This week, Malecki Law filed its second FINRA arbitration lawsuit against Henley & Company, LLC on behalf of a group of retirees who lost their money in an apparent Ponzi Scheme. Their arbitration alleges that they were victimized by the brokerage firm’s inadequate supervision over its registered representative, Philip Incorvia, by allowing him to run his alleged Ponzi scheme unchecked out of a Henley branch office.
It is alleged that for nearly fifteen years, Henley failed to supervise Mr. Incorvia as he sold fictitious investments in Jefferson Resources and Vanderbilt Realty out of Henley’s Shoreham, New York office. The scheme was uncovered when he died in August of 2021. Investors not only trusted Mr. Incorvia, but their trust was bolstered because Henley’s documents prominently featured a reassuring connection to Jefferson Resources, lending it a sign of legitimacy. For example, Henley featured Jefferson on much of its correspondence sent to customers, including monthly statements, tax documents, and general letterhead. Malecki Law filed its first lawsuit on behalf of a retiree in October of 2021, claiming losses of $2.5 million. Since then, more Henley customers have come forward after demanding answers and failing to receive financial restitution from Henley.

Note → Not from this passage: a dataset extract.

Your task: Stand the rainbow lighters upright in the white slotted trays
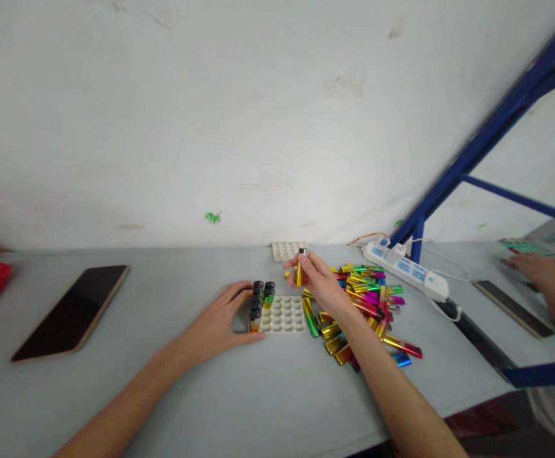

The five investors who are part of the second group lawsuit, filed this week, are claiming losses in excess of $900,000, and are all elderly retirees from New York, New Jersey, Massachusetts, and Florida. FINRA has already granted the group expedited status to the proceedings due to their senior age, which should help fast track a recovery. Some of the investors in the group were already delayed in learning about the scheme because it appears Henley failed to notify them of the fraud, which several of its corporate officers named in the lawsuit were believed to have known about for several weeks or months following Mr. Incorvia’s death. In November 2021, it is alleged that Henley further sent out a misleading letter to its customers, suggesting that they could recover their lost investment funds through an insurance policy benefitting Mr. Incorvia’s personal estate. Henley’s letter failed to mention that the investors seeking a recovery against the estate would likely not have legal standing to bring a claim, since the alleged investments were in the names of a companies, not Mr. Incorvia personally. The letter also omitted that Henley had apparently already sought to claim the proceeds of the policy for itself under contractual indemnification and contribution clauses within Henley’s own employment agreements with Mr. Incorvia.